Applying Intent to Improve Customer Acquisition
The ability to spot intent and identify a single consumer across multiple devices enables you to better understand the thought process of that individual customer. But what can you do with this data to attract new customers?
When you’re dealing with intent data, you’re looking to understand why people act the way they do. As we saw in our chess scenario, the only way to come out on top is to understand why consumers act the way they act so you can anticipate their next movements. It’s this piece that allows you to segment your audience based on their lifestyles.
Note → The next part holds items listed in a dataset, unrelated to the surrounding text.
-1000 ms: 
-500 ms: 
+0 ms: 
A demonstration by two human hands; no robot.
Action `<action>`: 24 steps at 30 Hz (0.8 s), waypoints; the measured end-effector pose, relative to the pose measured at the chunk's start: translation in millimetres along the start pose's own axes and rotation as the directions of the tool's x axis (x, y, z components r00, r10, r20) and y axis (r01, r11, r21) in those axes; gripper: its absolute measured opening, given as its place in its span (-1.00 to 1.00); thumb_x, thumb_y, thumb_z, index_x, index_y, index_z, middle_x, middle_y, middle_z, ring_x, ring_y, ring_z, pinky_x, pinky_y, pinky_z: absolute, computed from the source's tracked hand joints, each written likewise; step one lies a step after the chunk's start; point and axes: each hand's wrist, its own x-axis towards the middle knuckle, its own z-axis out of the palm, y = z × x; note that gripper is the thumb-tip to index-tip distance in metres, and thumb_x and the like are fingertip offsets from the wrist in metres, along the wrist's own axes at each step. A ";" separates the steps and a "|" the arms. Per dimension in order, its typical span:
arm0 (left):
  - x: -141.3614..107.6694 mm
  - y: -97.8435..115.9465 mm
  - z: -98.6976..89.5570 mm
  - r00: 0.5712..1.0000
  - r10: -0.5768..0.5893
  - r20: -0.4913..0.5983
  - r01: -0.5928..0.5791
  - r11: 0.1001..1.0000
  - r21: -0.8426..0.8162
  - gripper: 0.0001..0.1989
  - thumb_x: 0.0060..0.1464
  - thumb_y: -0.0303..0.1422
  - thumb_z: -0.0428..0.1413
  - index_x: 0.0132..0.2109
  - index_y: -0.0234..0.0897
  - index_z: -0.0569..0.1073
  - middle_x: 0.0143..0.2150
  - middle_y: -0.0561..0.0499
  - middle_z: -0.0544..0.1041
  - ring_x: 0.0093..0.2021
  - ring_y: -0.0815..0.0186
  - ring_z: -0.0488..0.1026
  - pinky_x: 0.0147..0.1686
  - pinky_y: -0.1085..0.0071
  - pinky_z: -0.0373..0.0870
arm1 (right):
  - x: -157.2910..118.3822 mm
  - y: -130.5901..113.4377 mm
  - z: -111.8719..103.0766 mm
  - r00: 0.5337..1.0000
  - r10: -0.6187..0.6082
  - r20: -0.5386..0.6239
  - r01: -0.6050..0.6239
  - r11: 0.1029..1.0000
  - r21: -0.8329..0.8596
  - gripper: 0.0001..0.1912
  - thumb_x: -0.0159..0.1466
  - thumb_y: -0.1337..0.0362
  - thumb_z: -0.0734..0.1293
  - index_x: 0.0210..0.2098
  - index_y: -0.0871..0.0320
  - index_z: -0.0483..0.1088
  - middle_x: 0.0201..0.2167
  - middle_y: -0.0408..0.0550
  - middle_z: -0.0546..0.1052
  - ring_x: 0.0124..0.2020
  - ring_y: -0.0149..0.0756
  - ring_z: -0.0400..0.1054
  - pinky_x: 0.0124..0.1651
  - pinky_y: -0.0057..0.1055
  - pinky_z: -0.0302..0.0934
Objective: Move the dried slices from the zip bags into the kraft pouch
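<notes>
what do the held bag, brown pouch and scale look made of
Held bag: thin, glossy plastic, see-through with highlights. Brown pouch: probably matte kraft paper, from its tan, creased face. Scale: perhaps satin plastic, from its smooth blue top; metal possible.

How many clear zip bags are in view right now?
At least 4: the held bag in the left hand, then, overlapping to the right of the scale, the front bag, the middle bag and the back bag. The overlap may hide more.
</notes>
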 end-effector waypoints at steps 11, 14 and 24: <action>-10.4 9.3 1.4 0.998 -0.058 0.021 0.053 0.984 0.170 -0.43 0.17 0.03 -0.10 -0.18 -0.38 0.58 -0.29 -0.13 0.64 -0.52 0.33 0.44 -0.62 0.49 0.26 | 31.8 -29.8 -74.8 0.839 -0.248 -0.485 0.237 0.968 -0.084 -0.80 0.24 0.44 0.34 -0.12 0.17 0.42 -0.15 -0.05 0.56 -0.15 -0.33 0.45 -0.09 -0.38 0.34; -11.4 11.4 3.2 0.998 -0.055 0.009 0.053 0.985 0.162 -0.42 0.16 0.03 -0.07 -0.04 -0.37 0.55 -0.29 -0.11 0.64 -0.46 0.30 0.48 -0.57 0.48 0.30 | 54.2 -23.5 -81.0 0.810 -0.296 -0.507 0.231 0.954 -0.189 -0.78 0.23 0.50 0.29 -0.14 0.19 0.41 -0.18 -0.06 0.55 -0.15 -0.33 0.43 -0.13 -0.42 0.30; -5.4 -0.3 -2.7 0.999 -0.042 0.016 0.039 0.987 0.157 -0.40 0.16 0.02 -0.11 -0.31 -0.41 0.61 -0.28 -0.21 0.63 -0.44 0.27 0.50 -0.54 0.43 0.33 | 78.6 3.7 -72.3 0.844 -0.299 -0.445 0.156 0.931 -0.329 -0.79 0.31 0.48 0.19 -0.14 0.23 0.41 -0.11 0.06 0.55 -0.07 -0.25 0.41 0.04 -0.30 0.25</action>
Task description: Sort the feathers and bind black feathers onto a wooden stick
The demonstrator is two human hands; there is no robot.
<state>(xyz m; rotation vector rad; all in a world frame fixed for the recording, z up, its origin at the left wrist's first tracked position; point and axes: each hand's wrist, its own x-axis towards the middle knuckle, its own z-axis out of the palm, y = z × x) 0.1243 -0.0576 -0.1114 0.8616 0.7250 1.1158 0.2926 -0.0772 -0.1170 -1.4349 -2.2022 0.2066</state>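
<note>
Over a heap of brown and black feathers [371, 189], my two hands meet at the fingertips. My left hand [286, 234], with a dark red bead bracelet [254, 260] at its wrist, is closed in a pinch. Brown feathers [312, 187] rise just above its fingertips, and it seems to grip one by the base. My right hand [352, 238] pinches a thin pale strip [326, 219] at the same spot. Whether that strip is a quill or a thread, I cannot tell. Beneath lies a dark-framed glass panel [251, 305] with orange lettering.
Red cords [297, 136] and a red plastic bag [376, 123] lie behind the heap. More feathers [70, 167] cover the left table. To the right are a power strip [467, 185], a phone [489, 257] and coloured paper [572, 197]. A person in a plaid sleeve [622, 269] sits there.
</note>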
The earlier example of Target marketing to two completely different 65-year-olds doesn’t work without Target’s commitment to segment based on lifestyles — and, more importantly, the data necessary to make these vitally important distinctions.
After you’ve developed your lifestyle-based segments, your next step is to create paths to purchase for each distinct group. This is one area where your cross-channel intent data will come in very handy. Tracking intent across multiple platforms will show common patterns as people become aware of your product and move closer to an eventual purchase. As you look more closely at the data, you’ll become acutely aware of the decision points made by each consumer — especially the point at which they start to move down the sales funnel.
Knowing the actions leading up to these decision points is where you can really make progress with customer acquisition. The endgame of intent data is to know what your customers are going to do before they do — to find the best prospects and answer their questions before they even think to raise their hands. It’s impossible to do this without the data and the infrastructure of your sales funnel. But when you’re at the point where you can predict consumer behavior, the effectiveness of intent data goes to an even higher level. Now, you can further refine your approach to provide better service and even more value to your future customers — and they’ll repay your efforts with consistent purchases for many years.
If you don’t plan ahead, customer acquisition can be a messy and expensive proposition. But with the right approach, you’ll zero in on the right shoppers and convert them into long-time customers. Intent data is your best friend and your strongest predictor for success in this endeavor. As you become aware of the signs of intent and incorporate those signals into your marketing strategy, you’ll become a well-oiled customer acquisition machine that consistently identifies quality prospects and converts them on a regular basis.